Palabras clave: Rojo carmín; degradación de colorantes; destilación solar; electrooxidación

Introduction

Synthetic dyes are widely used in many industrial processes such as the textile, pharmaceutical, food among others. However, in the textile industry, in particularly the fabric washing step, large quantities of residual wastewater are generated. When this wastewater is discharged without any treatment severe environmental impacts are caused. [1,2].

Dye natural degradation is a challenging task since there are made of large molecules with a complex structure which make them and some intermediates recalcitrant and resistant to biological processes; moreover, the presence of these compounds contribute to high levels of Biological Oxygen Demand (BOD5) and also Chemical Oxygen Demand (COD). Therefore, it is important to develop efficient wastewater treatment alternatives to provide affordable and secure services [3,4]

Advance oxidation processes rely in the high power and oxidation characteristic of the hydroxyl radical (•OH) to attack organic compounds. This radical has one of the highest oxidation potential of 2.80 V, capable of oxidize and in some cases mineralize organic molecules [5, 6]. In this way electrooxidation has been used for the degradation of chemical substances present in aqueous solutions [7]. The two main mechanisms that can be applied are the direct and indirect oxidation. Direct oxidation is performed in the electrode surface whereas the indirect oxidation requires that oxidation species are electrogenerated and then react in an aqueous solution [8,9].

One of the main and successful electrodes used for electrooxidation is the boron-doped diamond electrode (BDD) since it presents a high oxygen overpotential which produces a large amount of hydroxyl radical in the surface, oxygen evolution on BDD occurs with a high overpotential with respect to thermodynamic potential for oxygen formation (E° OER = 1.23 V vs. SHE), and is very close to the thermodynamic potential of •OH formation (E° OH = 2.38 V vs. SHE) [10 -12]. However, reaching a complete mineralization of organic molecules using these only techniques requires a high amount of energy and in many occasions, intermediate compound remains in aqueous solutions [13-15].

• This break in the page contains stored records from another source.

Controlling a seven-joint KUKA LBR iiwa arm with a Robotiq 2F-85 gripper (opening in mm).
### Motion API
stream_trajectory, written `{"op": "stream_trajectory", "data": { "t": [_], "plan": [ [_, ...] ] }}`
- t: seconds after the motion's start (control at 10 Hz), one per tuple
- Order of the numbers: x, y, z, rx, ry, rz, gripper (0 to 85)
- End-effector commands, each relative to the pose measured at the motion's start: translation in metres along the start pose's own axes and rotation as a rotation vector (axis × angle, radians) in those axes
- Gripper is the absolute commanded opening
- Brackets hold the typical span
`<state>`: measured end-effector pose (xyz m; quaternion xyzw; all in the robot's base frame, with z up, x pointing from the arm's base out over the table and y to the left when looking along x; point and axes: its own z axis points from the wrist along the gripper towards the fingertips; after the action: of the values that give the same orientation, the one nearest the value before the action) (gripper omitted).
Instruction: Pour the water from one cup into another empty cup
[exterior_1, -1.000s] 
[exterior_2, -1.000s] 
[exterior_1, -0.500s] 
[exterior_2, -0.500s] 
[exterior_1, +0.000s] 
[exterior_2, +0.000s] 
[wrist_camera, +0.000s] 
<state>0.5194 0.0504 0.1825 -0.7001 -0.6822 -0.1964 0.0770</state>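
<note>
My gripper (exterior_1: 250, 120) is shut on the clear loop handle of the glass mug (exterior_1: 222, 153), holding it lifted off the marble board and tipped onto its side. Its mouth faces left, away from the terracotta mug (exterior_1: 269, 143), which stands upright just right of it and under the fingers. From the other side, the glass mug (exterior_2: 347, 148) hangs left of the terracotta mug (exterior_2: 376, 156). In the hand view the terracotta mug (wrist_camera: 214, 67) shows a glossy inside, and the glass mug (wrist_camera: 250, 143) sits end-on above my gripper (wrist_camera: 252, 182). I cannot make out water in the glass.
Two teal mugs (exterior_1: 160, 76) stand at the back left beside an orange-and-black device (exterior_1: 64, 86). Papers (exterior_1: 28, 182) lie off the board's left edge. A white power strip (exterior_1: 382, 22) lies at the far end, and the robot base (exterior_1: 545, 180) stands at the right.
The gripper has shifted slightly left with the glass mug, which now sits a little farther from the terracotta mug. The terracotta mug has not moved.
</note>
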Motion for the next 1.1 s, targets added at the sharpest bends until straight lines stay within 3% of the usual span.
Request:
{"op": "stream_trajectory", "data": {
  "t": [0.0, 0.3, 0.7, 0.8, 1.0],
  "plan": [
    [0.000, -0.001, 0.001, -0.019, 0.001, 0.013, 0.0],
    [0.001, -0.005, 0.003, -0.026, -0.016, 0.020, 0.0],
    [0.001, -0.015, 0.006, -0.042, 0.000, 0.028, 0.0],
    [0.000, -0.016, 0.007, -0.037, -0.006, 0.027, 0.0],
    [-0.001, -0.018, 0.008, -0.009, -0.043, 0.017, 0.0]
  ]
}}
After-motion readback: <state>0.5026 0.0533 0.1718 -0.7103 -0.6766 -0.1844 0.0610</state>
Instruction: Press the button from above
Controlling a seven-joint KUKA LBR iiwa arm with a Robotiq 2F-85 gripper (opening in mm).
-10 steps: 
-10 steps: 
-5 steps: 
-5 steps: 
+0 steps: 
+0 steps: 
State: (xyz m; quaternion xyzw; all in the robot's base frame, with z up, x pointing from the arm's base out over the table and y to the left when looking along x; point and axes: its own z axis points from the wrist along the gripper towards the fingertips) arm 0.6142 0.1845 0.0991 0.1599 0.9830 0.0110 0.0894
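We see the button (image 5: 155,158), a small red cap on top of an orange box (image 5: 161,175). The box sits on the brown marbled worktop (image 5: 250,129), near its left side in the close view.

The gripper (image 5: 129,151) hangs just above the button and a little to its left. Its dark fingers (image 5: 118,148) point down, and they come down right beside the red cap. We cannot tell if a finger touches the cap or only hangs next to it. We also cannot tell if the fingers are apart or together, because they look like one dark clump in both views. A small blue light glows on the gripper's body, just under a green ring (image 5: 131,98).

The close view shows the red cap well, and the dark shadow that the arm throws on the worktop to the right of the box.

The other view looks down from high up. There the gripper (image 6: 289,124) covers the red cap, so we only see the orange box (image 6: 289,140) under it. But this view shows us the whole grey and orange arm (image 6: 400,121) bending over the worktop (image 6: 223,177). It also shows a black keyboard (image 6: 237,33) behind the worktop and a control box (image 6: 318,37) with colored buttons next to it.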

On the other hand, solar radiation is attracting the attention of many research groups since this energy source is unlimited, solar distillation is also gaining interest since a high water quality is produced without the addition of chemical reagents [16,17,18].

Solar radiation can synergize the photodegradation of dyes, since these substances are photosensitive and partially degrade when exposed to sunlight for a certain time, as demonstrated in a previous work where a modified solar heating and distillation system was coupled with a ZnO plate as a photocatalyst for the removal of the dye Carmine Red, achieving 93 % photodegradation at a time of 120 min of exposure [19].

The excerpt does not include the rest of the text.